Non è possibile che si finisca sempre così. Non ne posso quasi più ... lo vedo come un ricordo ormai lontanissimo nel tempo il periodo in cui, da bravo bambino, andavo a letto alle undici di sera, per poi svegliarmi alle sette di mattina per andare a scuola. Ora come ora, se non faccio almeno le due di notte, non sono contento! E di questo però ne risento poi nel corso della giornata, che sono sempre completamente rincoglionito e vivo la mia vita in perpetua stanchezza  e spossatezza.

Stasera grande presenza al tavolo della CdP da Cesare, anche il buon Zazzy si è unito a noi -e per questo ti ringraziamo, oh SUS- per il consueto appuntamento settimanale con il gelatozzo, che ormai ci accompagna da anni. Mancavano però Serginho e Ikea, ma cmq è stata una buona serata. Il problema è che stiamo un po' troppo andando alla deriva con i nostri discorsi standard, e di ragni e omosessuali si parla sempre meno, ma forse è meglio così. La politica no, quella non si tocca, quella resta sempre lì.

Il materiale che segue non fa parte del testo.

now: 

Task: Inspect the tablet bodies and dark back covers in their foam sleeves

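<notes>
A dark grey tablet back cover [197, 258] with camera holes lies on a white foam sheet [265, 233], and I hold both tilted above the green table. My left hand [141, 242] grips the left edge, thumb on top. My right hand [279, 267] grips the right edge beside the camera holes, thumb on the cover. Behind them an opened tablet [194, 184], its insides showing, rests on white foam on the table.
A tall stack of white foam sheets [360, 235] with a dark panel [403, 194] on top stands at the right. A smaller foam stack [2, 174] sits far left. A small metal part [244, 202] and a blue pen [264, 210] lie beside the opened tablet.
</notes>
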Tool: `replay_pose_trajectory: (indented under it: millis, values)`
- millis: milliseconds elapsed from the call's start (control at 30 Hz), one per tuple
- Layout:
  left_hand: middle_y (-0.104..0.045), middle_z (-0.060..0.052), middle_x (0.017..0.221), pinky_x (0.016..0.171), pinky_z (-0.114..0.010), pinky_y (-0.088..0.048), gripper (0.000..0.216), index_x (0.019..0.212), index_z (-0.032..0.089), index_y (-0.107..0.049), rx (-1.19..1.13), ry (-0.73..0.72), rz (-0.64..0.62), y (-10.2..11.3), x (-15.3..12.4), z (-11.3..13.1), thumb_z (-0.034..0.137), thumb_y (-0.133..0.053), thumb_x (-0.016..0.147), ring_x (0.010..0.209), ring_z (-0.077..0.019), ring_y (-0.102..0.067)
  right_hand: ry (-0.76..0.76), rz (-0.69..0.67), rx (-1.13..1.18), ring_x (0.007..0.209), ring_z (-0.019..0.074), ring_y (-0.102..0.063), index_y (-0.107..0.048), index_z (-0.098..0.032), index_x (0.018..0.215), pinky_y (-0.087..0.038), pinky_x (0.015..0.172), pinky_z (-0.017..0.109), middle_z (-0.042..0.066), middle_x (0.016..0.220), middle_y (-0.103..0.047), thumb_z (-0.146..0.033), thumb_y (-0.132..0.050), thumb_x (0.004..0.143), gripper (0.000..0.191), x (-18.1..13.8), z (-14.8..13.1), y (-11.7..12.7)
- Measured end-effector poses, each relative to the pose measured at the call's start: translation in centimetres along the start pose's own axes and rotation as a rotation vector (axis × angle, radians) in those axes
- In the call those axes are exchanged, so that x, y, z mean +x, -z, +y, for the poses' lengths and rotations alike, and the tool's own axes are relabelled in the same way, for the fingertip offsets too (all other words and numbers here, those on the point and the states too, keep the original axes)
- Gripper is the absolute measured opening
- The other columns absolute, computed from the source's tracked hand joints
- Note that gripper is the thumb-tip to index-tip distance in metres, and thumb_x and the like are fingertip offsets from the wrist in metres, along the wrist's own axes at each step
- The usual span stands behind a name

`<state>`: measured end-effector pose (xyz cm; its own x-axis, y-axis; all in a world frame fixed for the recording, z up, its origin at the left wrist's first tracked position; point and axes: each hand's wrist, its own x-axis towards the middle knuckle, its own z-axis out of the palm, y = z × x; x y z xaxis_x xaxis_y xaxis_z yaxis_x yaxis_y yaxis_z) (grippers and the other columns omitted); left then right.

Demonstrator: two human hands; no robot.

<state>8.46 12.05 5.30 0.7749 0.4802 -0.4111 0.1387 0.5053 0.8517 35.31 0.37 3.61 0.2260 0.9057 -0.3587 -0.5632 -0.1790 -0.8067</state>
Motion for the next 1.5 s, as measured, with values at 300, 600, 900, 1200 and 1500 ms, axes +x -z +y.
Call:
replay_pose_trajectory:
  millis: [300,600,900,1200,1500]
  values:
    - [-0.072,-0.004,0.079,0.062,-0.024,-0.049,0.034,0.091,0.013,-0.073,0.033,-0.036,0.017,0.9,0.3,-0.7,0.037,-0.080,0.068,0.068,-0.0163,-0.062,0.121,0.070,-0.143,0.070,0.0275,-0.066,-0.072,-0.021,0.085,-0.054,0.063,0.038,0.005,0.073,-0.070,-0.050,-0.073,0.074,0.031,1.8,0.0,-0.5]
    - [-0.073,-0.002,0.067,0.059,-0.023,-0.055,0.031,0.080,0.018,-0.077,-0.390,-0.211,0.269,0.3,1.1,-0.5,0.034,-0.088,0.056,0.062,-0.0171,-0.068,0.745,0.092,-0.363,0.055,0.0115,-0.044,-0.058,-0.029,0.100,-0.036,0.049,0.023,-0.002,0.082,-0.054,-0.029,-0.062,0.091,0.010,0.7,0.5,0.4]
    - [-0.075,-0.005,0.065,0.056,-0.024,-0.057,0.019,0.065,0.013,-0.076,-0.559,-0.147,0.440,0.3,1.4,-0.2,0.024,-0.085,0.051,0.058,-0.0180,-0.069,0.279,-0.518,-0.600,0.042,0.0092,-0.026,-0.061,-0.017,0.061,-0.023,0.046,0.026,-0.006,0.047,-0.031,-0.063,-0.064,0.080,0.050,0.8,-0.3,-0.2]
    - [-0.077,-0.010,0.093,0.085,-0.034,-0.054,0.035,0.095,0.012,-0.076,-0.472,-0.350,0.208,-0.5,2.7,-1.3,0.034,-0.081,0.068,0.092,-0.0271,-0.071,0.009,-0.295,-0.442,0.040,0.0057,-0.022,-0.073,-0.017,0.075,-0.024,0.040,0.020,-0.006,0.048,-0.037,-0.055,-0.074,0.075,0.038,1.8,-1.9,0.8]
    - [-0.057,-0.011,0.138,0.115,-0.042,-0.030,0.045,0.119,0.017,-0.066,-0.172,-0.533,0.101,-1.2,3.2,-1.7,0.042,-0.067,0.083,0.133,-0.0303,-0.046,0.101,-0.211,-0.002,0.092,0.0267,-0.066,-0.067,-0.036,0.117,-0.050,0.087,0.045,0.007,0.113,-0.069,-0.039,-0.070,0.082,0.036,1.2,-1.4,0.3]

Pappa è sempre silenzioso ultimamente, anche lui avrà le sue gatte da pelare. Anche io sono troppo spesso silenzioso, e per alcuni versi forse è meglio, almeno rompo un po' meno il cazzo -e dato che questo mi riesce abbastanza bene, forse lo starmene tranquillo mi fa riguadagnare qualche punto.

Mi pare che sia ora di andare a coricarsi, essendo che si stanno quasi facendo le tre (considerando la lettura prima della nanna e tutto, prima delle tre non li chiudo gli occhi), per cui vi lascio e vado a gettarmi fra le braccia di Morfeo. No, non quello di Matrix ...

E non si sa mai, magari è anche la volta buona che sogno qualcosa di non paranoico. Vi dirò!